DataView.RowFilter considered harmful..
-
..for performance. I dug up an ETL-method from my .NET-dark ages because I needed it again and in general it's working fine. Just a bit slow. Because there's a lot of transformational stuff going on I first thought that there's just no way around that and considered implementing a nice progress indication for the user that actually delivers on its "remaining time" estimation. To be able to identify which "atomic parts" of the transformation require how much time I re-arranged the code so that steps which happened in a nested fashion now execute one after another. And to my surprise the transformation which I suspected to be the most time consuming one wasn't! Instead it was a step inside that one which now revealed its awful performance and on closer inspection it boiled down to using DataView.RowFilter, which, I assume, I used because there was no LINQ at the time and I couldn't be bothered to write some loops, assuming that .RowFilter wouldn't be THAT bad. But it is.

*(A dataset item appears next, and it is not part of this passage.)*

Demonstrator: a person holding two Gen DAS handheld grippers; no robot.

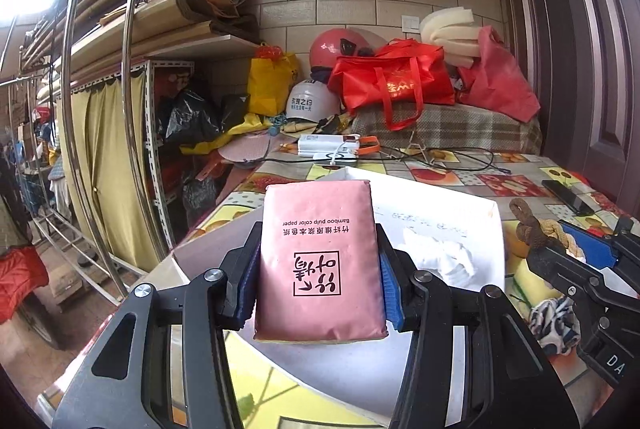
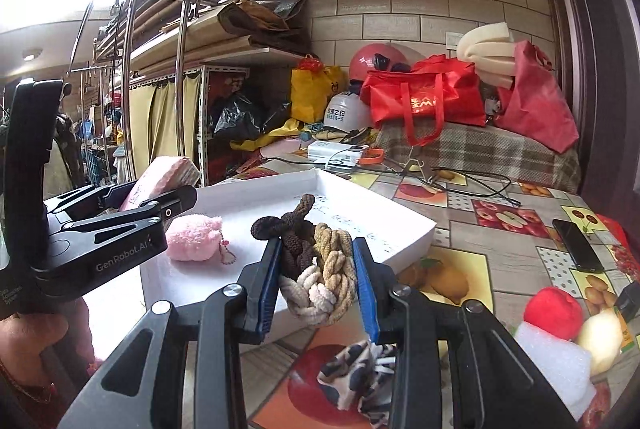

Replacing this:
treeView.RowFilter = String.Format("ParentID={0} AND {1}<>{0}", parentId, idColumnName);
(and the code that relies on it) with this:
Dictionary<int, HashSet<int>> itemsByParentId = treeTable.AsEnumerable() .Select(row => new { parentId = row.Field<int>\[parentIdColIdx\], itemId = row.Field<int>\[itemIdColIdx\] }) .Where(x => x.parentId != x.itemId) .GroupBy(x => x.parentId) .ToDictionary(grp => grp.Key, grp => new HashSet<int>(grp.Select(x => x.itemId)));
(and code that uses it instead) cut down the time for the whole ETL-process from 26 minutes to 2 minutes...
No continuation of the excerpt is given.